5. Rumah Adat Tongkonan Toraja (Sulawesi
Selatan)

Rumah asli Toraja disebut Tongkonan, berasal dari kata ‘tongkon‘


yang berarti ‘duduk bersama-sama‘. Tongkonan selalu dibuat
menghadap kearah utara, yang dianggap sebagai sumber kehidupan.

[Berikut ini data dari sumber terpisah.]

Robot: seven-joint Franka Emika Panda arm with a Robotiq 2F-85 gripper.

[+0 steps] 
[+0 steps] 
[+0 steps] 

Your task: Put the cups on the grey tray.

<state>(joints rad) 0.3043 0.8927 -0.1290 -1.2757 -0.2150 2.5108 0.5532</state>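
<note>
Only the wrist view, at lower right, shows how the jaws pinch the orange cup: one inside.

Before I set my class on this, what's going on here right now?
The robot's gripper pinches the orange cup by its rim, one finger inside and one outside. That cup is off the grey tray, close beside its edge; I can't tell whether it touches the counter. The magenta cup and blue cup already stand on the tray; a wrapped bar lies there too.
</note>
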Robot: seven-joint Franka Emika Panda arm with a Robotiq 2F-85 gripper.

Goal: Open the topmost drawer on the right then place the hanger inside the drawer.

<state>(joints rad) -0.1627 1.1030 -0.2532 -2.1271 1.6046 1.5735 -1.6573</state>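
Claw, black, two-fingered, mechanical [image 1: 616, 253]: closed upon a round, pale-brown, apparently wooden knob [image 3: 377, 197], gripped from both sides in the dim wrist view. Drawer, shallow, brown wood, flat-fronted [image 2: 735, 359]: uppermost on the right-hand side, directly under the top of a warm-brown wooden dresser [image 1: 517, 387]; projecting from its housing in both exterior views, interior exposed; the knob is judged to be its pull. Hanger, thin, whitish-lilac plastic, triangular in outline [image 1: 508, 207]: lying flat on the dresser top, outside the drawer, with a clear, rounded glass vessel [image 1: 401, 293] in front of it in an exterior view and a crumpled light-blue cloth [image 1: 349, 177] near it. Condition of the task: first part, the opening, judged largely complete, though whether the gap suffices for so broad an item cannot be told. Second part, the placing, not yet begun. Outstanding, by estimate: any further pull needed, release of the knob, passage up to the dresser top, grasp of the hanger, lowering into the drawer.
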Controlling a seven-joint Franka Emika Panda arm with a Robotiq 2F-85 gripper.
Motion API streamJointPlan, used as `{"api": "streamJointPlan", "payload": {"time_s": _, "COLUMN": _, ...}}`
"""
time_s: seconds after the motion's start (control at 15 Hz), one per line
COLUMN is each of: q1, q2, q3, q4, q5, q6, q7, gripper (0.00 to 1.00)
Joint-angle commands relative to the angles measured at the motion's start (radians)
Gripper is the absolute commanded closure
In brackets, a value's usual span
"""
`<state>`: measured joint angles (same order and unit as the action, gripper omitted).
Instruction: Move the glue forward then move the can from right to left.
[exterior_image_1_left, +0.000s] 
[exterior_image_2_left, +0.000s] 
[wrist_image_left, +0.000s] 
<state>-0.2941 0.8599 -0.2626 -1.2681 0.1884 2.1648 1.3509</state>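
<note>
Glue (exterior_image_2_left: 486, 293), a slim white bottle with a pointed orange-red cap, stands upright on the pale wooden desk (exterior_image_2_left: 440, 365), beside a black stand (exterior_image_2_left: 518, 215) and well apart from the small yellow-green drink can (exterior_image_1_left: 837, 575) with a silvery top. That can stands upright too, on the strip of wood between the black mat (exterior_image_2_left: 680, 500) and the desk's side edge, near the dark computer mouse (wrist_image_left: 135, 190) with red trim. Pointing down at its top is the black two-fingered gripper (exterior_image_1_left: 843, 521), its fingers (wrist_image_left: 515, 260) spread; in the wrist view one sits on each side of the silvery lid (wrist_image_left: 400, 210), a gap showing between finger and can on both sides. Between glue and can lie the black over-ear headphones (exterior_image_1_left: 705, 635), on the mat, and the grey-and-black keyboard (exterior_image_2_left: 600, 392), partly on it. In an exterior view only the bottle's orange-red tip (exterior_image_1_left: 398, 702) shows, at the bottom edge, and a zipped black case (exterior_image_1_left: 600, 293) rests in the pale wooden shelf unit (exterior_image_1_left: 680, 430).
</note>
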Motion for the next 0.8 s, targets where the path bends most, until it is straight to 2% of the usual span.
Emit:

Berdasarkan penelitian arkeologis, orang Toraja berasal dari Yunan,
Teluk Tongkin, Cina. Pendatang dari Cina ini kemudian berakulturasi
dengan penduduk asli Sulawesi Selatan.
Tongkonan berupa rumah panggung dari kayu, dimana kolong di
bawah rumah biasanya dipakai sebagai kandang kerbau. Atap
tongkonan berbentuk perahu, yang melambangkan asal-usul orang
Toraja yang tiba di Sulawesi dengan naik perahu dari Cina. Di bagian
depan rumah, di bawah atap yang menjulang tinggi, dipasang tanduk-
tanduk kerbau. Jumlah tanduk kerbau ini melambangkan jumlah
upacara penguburan yang pernah dilakukan oleh keluarga pemilik
tongkonan. Di sisi kiri rumah (menghadap ke arah barat) dipasang
rahang kerbau yang pernah di sembelih, sedangkan di sisi kanan
(menghadap ke arah timur) dipasang rahang babi.
Di depan tongkonan terdapat lumbung padi, yang disebut ‘alang‘.
Tiang-tiang lumbung padi ini dibuat dari batang pohon palem
(‘bangah‘) yang licin, sehingga tikus tidak dapat naik ke dalam
lumbung. Di bagian depan lumbung terdapat berbagai ukiran, antara
lain bergambar ayam dan matahari, yang merupakan simbol untuk
menyelesaikan perkara.
Dalam paham orang Toraja, tongkonan dianggap sebagai ‘ibu‘,
sedangkan alang adalah sebagai ‘bapak‘. Tongkonan berfungsi untuk
rumah tinggal, kegiatan sosial, upacara adat, serta membina
kekerabatan. Bagian dalam rumah dibagi menjadi tiga bagian, yaitu
bagian utara, tengah,dan selatan. Ruangan di bagian utara disebut
‘tangalok‘, berfungsi sebagai ruang tamu, tempat anak-anak tidur,
juga tempat meletakkan sesaji. Ruangan bagian tengahdisebut ‘Sali‘,
berfungsi sebagai ruang makan, pertemuan keluarga, tempat
meletakkan orang mati, juga dapur. Adapun ruangan sebelah selatan
disebut ‘sumbung‘, merupakan ruangan untuk kepala keluarga.
Ruangan sebelah selatan ini juga dianggap sebagai sumber penyakit.